そうコイツが役立たずなのは戦闘時だけで、その他はけっこう使えるのだ。
「ん? 何でありますか?」
ニャモは不思議そうな顔でこちらを見て首を傾げる。王国では珍しい黒瞳が俺を映し、おさげ髪が風に揺れる。まぁ、顔も愛らしい方だ。声も鈴のように軽やかで耳にも心地よい。
しかし、しかしだ。ニャモにはたった一つだけ欠点がある。
俺は重い腰を上げてニャモの隣に立つ。
「セイヤ殿?」
並んで立てば、胸の下あたりから声が聞こえる。
そうコイツはチビだ。
「じっと見つめられると恥ずかしいのであります」
恥ずかしそうに身体をもじもじさせる。その体躯もお子様体型で、胸なんて完全にまな板だ。
そう、戦闘以外では何かと使えるニャモなのだが、コイツは典型的なロリ体型なのだ。
「も……もしや、セイヤ殿。ついに自分に手を出す決心がついたのでありますな! 何度も言いましたが、このニャモ、見かけはロリでも合法ロリなのであります」
ああ、変な言葉覚えちゃったな。コイツ、密偵だけあって記憶力良いんだよな。
ちなみにコイツ俺より2歳上で、ミレーヌと同い年なんだよ。
「で、でも……初めてなので、なるべく頑張りますが、夜は優しくして欲しいのであります」
頬を染めて上目遣いに俺を見る。
はぁ……結局残ったのはハーレムでも3軍メンバーだった、コイツだけか。
「むむっ! どういうことでありますか?」
もう田舎に引っ込んで静かに暮らそうかな。いちおう地球に帰還できるけど、俺って帰ってもヒキニートだし。
「国王様に頼めば、所領を賜れるのであります」
そうか、地方領主とか悪くないな。農民から税だけ取り上げて、贅沢三昧とまでは言わないから働かずにダラダラ過ごそう。

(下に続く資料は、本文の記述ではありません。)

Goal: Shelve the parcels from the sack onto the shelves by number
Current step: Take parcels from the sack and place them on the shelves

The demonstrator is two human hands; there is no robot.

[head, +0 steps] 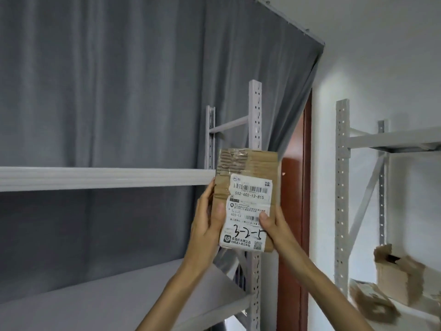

ああ、でも最低限の作物や税収は確保しないとな。前から思ってたけど、この世界って魔法があるくせに農業には応用してないんだよな。土系の魔法とか、あれって整地したり、畑耕したり出来るだろう。それにたい肥とかも効率よく作れそうだし。
「おおっ! いつものチートでありますな!!」
あと回復魔法って促成栽培に応用出来るよな。それを王都に持っていけば楽に稼げそうだ。
「荷物持ちなら任せるのであります。魔王を倒してレベルが上がったので、運べる量がさらに増えたのであります」
ん? 荷物持ち?……待てよ。
土魔法で整地が出来るなら街道を整備して、ゴーレムで大量輸送の手段を確立して、あとはその権利だけで寝てても税収が入ってくる。そっちの方がおいしそうだ。
まぁ、楽に稼ぐのは問題なさそうだ。
「おおおおっ、さすがはセイヤ殿であります!」
はぁ……あとはお嫁さんか。
どこかで、いつでも俺にチヤホヤしてくれて、好きなだけ甘やかしてくれて、俺についてきてくれる可愛い女の子はいないかなぁ。もう、おっぱいにはこだわらないからさ。